Sensor data fusion optimization in UAV integrated navigation based on matrix factorization

Although significant progress has been made in multi-source information fusion for Unmanned Aerial Vehicle integrated navigation systems, there are still obvious shortcomings in real-time redundant compression of high-dimensional heterogeneous observation data and suppression of abnormal interference in complex dynamic environments. Most existing UAV fusion methods lack robustness in complex scenarios due to either limited temporal modeling or non-adaptive regularization. To address this issue, this study proposes an integrated navigation state estimation algorithm for Unmanned Aerial Vehicle sensor data fusion optimization.

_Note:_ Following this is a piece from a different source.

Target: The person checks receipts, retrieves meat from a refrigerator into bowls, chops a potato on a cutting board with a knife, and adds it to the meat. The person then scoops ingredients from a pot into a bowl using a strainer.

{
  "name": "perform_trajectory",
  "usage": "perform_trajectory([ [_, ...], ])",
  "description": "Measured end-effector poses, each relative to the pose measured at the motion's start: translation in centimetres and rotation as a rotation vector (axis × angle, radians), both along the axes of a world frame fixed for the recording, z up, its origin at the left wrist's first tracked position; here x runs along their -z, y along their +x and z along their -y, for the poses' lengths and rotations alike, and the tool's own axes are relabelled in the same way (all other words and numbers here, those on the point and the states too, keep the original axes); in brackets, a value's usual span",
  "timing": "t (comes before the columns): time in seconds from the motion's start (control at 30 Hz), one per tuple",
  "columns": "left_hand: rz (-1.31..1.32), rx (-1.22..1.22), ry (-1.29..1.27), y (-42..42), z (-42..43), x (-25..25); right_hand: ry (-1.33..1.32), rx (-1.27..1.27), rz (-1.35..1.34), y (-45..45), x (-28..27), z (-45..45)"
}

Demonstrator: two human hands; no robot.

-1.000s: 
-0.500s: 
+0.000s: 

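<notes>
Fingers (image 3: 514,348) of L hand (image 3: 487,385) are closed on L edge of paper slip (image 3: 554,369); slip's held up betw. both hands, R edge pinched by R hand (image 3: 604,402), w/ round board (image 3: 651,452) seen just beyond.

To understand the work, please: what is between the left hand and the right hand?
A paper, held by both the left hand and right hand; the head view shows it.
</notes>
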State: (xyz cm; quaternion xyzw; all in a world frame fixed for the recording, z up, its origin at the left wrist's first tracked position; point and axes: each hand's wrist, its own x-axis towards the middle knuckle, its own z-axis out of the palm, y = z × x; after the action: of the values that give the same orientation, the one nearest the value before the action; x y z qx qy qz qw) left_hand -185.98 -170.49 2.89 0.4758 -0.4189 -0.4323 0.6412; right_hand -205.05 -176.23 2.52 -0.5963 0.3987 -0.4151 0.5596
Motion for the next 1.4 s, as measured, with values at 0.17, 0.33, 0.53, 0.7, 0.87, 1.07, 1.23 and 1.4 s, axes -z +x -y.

The hybrid architecture integrates RPCA-based noise separation, transformer-enhanced temporal modeling, and adaptive λ regularization achieved through shallow networks. Experimental results show that when switching between multiple scenarios and the abnormal observation ratio increases to 40 % or higher, the system output error only increases by 0.044 m, significantly lower than the comparison algorithms with 0.055 m or more. In addition, the algorithm maintains an error upper bound below 0.1 m under low integrity conditions. The proposed optimization algorithm significantly improves the environmental adaptability and robustness of Unmanned Aerial Vehicle integrated navigation systems and provides theoretical and methodological support for autonomous operation of multi-sensor navigation systems in complex environments.